Crooked House is renowned for its twist and it's possibly the reason it was never adapted sooner. It's nasty brutal and truly scary twist. That it's none of the adults at all it's precocious detective obsessed Josephine. the little girl that said she was Holmes and Hayward was her Watson was the murderer all along all because her Grandfather wouldn't allow her ballet lessons. In fact every horror that befell the house afterwards was her. The adorable child is the psychopath.
The motives for Murder on the Orient Express are a little more standard The Gangster kidnapped murdered a little girl. Thus inspiring the wrath of everyone to the point that they orchestrated the train  to be just them and him to kill him.

THE FINALES
Murder on the Orient Express ends in a way that pulls at the detectives morality and at ours. He decides to let them all go deciding they are already damaged enough. It's best to let the whole thing lie.

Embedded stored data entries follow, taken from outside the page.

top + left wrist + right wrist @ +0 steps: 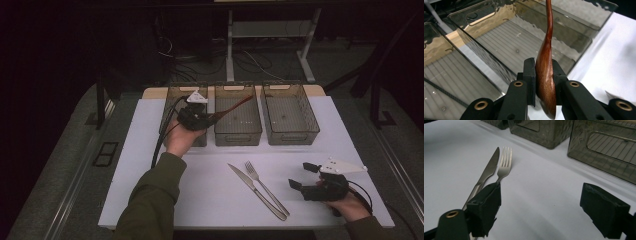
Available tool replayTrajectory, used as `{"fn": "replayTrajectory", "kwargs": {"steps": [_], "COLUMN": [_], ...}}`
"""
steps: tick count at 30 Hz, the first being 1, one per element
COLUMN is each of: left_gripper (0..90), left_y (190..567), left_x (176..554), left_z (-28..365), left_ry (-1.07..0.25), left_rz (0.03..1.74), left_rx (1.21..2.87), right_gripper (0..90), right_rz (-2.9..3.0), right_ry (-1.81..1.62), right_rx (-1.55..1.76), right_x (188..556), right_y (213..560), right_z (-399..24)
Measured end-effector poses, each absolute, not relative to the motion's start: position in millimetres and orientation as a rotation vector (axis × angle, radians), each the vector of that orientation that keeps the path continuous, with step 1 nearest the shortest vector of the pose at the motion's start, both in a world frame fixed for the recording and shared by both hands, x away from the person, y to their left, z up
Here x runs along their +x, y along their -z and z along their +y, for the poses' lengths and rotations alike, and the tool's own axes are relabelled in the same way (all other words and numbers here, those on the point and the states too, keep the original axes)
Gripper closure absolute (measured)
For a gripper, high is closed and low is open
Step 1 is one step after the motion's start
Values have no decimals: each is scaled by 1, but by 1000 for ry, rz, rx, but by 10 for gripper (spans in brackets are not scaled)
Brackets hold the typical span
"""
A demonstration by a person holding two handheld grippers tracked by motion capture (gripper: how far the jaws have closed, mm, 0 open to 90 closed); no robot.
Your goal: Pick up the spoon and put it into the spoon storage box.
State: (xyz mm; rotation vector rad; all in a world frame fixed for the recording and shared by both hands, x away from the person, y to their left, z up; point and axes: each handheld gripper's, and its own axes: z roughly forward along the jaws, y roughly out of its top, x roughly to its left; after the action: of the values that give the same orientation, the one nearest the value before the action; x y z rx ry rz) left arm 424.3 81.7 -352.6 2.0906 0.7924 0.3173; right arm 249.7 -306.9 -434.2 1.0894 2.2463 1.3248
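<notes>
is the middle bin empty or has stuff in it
Empty. The middle bin shows only its bare ribbed floor; the wooden spoon is clamped in the left gripper, slanting above it.

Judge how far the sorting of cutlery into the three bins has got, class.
Done: nothing looks sorted yet; the right bin seems empty. In hand: the left hand-held gripper is shut on the wooden spoon by its bowl, holding it over the middle bin. Left: the knife and fork lie on the white table, and the right hand-held gripper rests open beside them.
</notes>
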Motion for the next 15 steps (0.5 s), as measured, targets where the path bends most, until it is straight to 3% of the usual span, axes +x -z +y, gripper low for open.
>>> {"fn": "replayTrajectory", "kwargs": {"steps": [15], "left_gripper": [780], "left_y": [368], "left_x": [444], "left_z": [40], "left_ry": [-367], "left_rz": [871], "left_rx": [2150], "right_gripper": [163], "right_rz": [2242], "right_ry": [-1331], "right_rx": [1094], "right_x": [249], "right_y": [434], "right_z": [-308]}}
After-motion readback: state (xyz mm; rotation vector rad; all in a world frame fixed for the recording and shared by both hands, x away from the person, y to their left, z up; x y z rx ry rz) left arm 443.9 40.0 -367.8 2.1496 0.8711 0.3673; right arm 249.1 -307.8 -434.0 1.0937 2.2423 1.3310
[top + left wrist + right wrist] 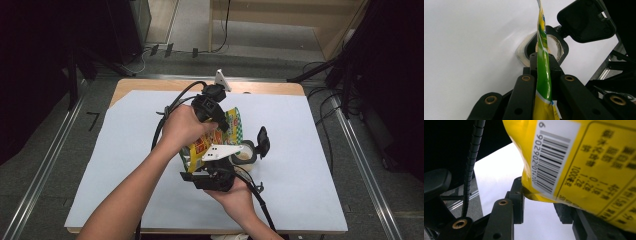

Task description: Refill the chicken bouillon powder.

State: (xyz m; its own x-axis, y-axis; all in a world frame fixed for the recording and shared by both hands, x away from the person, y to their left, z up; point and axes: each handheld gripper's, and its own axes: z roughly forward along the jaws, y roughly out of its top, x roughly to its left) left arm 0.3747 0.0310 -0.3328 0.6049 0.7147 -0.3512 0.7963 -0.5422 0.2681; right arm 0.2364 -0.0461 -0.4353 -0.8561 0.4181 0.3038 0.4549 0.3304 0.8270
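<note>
Pouch [231, 131] between both grippers, above the container [245, 152]

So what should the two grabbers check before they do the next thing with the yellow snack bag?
1. Left gripper pinches the top edge of the yellow and green bag: ok, jaws shut on the thin seam.
2. Right gripper grips the bag's bottom corner beside the barcode label: ok, both jaws press on it.
3. Bag lifted off the white sheet: ok.
4. Round container below the bag has its black flip lid open: ok.
5. Bag lined up over the container's mouth: cannot tell.
6. Bag already torn open: cannot tell.
</note>
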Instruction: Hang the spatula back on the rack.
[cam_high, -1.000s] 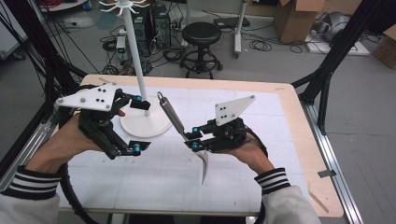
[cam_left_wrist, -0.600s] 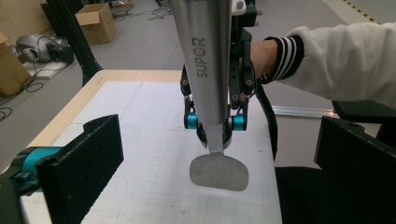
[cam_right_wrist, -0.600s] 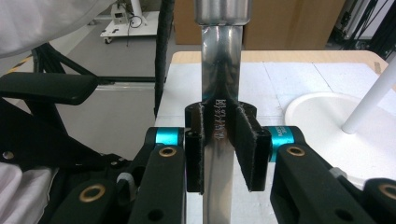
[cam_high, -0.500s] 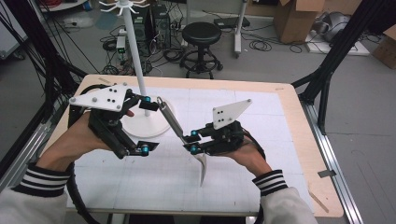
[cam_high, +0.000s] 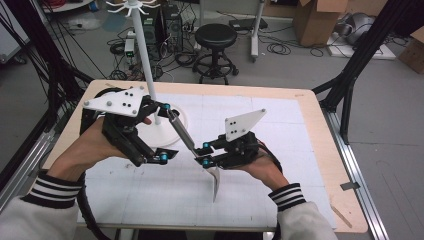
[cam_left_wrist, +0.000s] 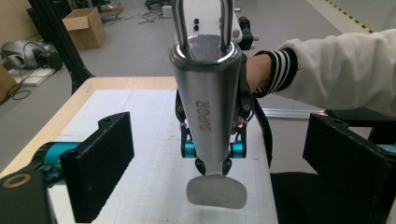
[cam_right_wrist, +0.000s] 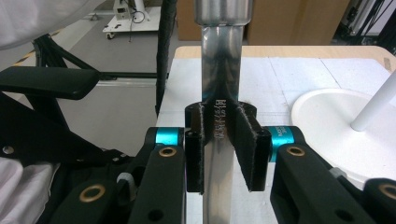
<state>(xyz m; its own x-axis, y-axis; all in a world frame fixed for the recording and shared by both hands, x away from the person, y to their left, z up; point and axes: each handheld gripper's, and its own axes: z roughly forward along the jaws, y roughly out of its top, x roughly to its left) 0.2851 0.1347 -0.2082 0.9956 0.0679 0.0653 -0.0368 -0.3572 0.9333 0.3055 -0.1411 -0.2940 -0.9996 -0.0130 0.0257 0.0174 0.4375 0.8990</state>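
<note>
A steel spatula (cam_high: 182, 132) marked SUPOR is held slanting above the white mat, handle up and to the left, blade (cam_high: 215, 182) down. My right gripper (cam_high: 204, 156) is shut on its flat neck (cam_right_wrist: 219, 135); both pads (cam_right_wrist: 195, 149) press the metal. My left gripper (cam_high: 165, 134) straddles the thick handle (cam_left_wrist: 208, 107). Its jaws have just been closing, with the handle between them and gaps on both sides; the pads (cam_left_wrist: 100, 163) do not touch it. The blade (cam_left_wrist: 216, 191) hangs below the right gripper's fingers.
A white stand with a round base (cam_high: 165, 135) and a tall pole (cam_high: 142, 55) rises just behind my left gripper; its base (cam_right_wrist: 336, 126) lies to the right of the spatula. The white mat (cam_high: 280, 125) covers the wooden table (cam_high: 320, 130). A stool (cam_high: 215, 37) stands beyond.
My left gripper has moved right until its jaws straddle the spatula handle, and they stand a little narrower. The right gripper and spatula have barely shifted.
</note>
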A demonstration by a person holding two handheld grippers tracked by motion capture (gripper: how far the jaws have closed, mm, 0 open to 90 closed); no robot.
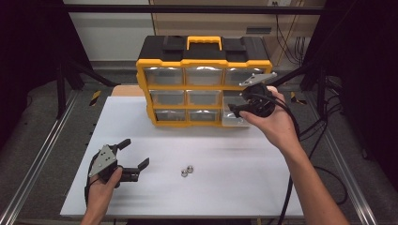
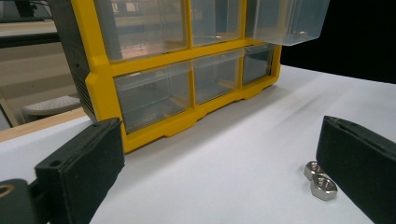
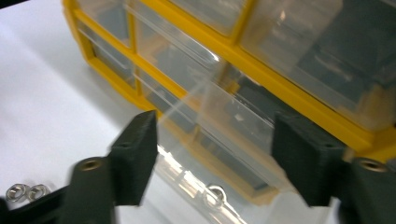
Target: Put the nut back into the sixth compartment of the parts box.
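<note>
- The left gripper [image 1: 133, 154] rests low on the near left part of the white tabletop [image 1: 155, 140], held in the person's left hand [image 1: 101, 190]; its jaws stand wide apart with nothing between them.
- Two steel hex nuts [image 1: 187, 171] lie touching each other on the tabletop, a little to the right of the left gripper; in the left gripper view they sit just beside the inner face of the right-hand jaw [image 2: 320, 180].
- Farther on, the right hand [image 1: 274, 122] holds the right gripper [image 1: 234, 111] at the front of a pulled-out clear drawer [image 1: 233, 117].
- In the right gripper view the jaws stand spread on either side of this drawer's front [image 3: 219, 121], and the pads do not press on it.
- The drawer belongs to the middle row, right-hand column of a yellow-framed parts organizer [image 1: 203, 86] and juts out past its neighbours.
- The organizer stands upright at the far edge of the tabletop, with three rows of three clear drawers, a black top and a yellow carry handle [image 1: 203, 42].
</note>
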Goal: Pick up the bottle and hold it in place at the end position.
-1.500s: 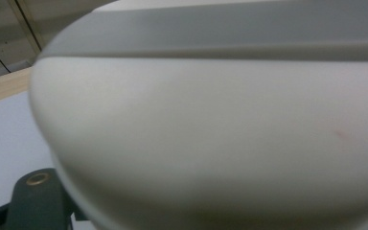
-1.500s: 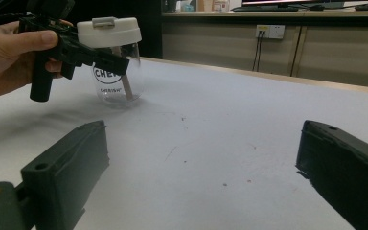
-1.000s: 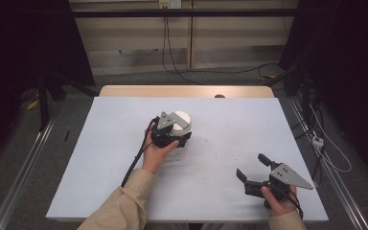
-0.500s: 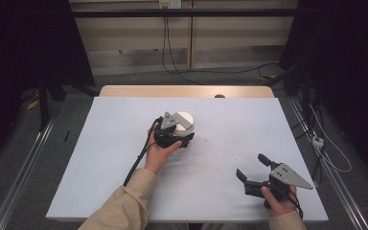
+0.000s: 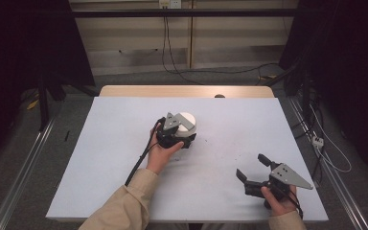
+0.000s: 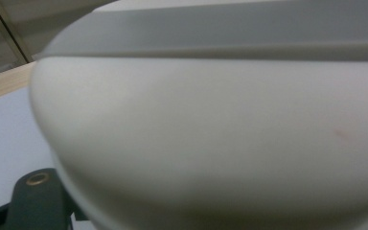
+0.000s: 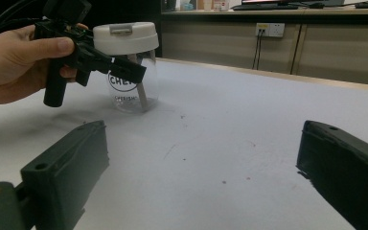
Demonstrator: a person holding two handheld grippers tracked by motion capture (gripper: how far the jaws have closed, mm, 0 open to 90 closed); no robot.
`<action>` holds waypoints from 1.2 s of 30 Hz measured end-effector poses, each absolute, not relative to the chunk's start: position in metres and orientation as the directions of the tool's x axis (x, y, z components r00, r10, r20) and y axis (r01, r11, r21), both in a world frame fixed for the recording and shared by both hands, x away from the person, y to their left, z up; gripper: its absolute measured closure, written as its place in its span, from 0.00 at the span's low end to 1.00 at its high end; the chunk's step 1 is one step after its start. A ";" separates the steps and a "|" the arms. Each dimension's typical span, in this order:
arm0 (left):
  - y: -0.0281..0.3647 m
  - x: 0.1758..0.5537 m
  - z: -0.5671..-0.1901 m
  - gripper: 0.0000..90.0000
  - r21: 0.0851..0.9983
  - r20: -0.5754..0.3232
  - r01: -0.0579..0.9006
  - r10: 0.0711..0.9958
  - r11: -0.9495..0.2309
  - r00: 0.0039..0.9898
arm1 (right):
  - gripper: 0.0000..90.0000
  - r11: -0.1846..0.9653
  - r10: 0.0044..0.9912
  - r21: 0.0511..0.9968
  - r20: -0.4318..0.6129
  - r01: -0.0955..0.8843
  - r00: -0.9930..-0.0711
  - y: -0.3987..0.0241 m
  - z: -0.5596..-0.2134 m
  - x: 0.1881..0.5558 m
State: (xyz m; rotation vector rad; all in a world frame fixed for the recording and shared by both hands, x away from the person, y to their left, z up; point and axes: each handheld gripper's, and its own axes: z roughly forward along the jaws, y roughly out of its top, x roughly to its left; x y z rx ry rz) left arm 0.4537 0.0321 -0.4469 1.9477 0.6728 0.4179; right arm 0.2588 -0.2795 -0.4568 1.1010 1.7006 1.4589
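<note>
Gripping white-lidded jar (image 5: pixel 186 125): left gripper (image 5: pixel 181 136), shut.

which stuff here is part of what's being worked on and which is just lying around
In the job:
- clear jar standing on the table, printed lettering on its side
- white lid on the jar
- left gripper, jaws shut against the jar just under the lid

Lying about or idle:
- right gripper, jaws open on nothing, apart from the jar
- white table
- cables on the floor behind
</note>
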 end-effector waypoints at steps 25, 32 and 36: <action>0.033 0.453 -0.451 0.21 0.907 0.004 0.254 0.610 -0.337 0.792 | 0.03 0.069 0.879 0.968 0.054 0.240 -0.473 -0.265 -0.455 0.280; 0.034 0.453 -0.451 0.21 0.908 0.004 0.252 0.607 -0.336 0.795 | 0.03 0.077 0.866 0.963 0.065 0.259 -0.496 -0.255 -0.452 0.291; 0.034 0.453 -0.451 0.21 0.907 0.004 0.252 0.607 -0.337 0.795 | 0.03 0.090 0.860 0.961 0.057 0.260 -0.507 -0.247 -0.449 0.298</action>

He leaves disappointed only to be stopped at the station to be told he has to go to Egypt quickly because theres been a death...on the nile!!
Crooked House doesn't have that levity sadly. Aunt Edith is dying and has worked out what Josephine has done so drives the car with the both of them in it into the quarry. Josephine screams as she works out what her fate is going to be, She is suddenly a scared child and it's impossible to see her as the psychopath we know she is . Hayward and Sophie arrive too late to stop it and watch as the car goes up in flames. It's a bleak and horrific ending to a really twisted film.

Both of them are brilliant adaptations. Filled with Christie trademark quirks and beautifully tight plots. I reccomend you watch both because I don't want to choose!!!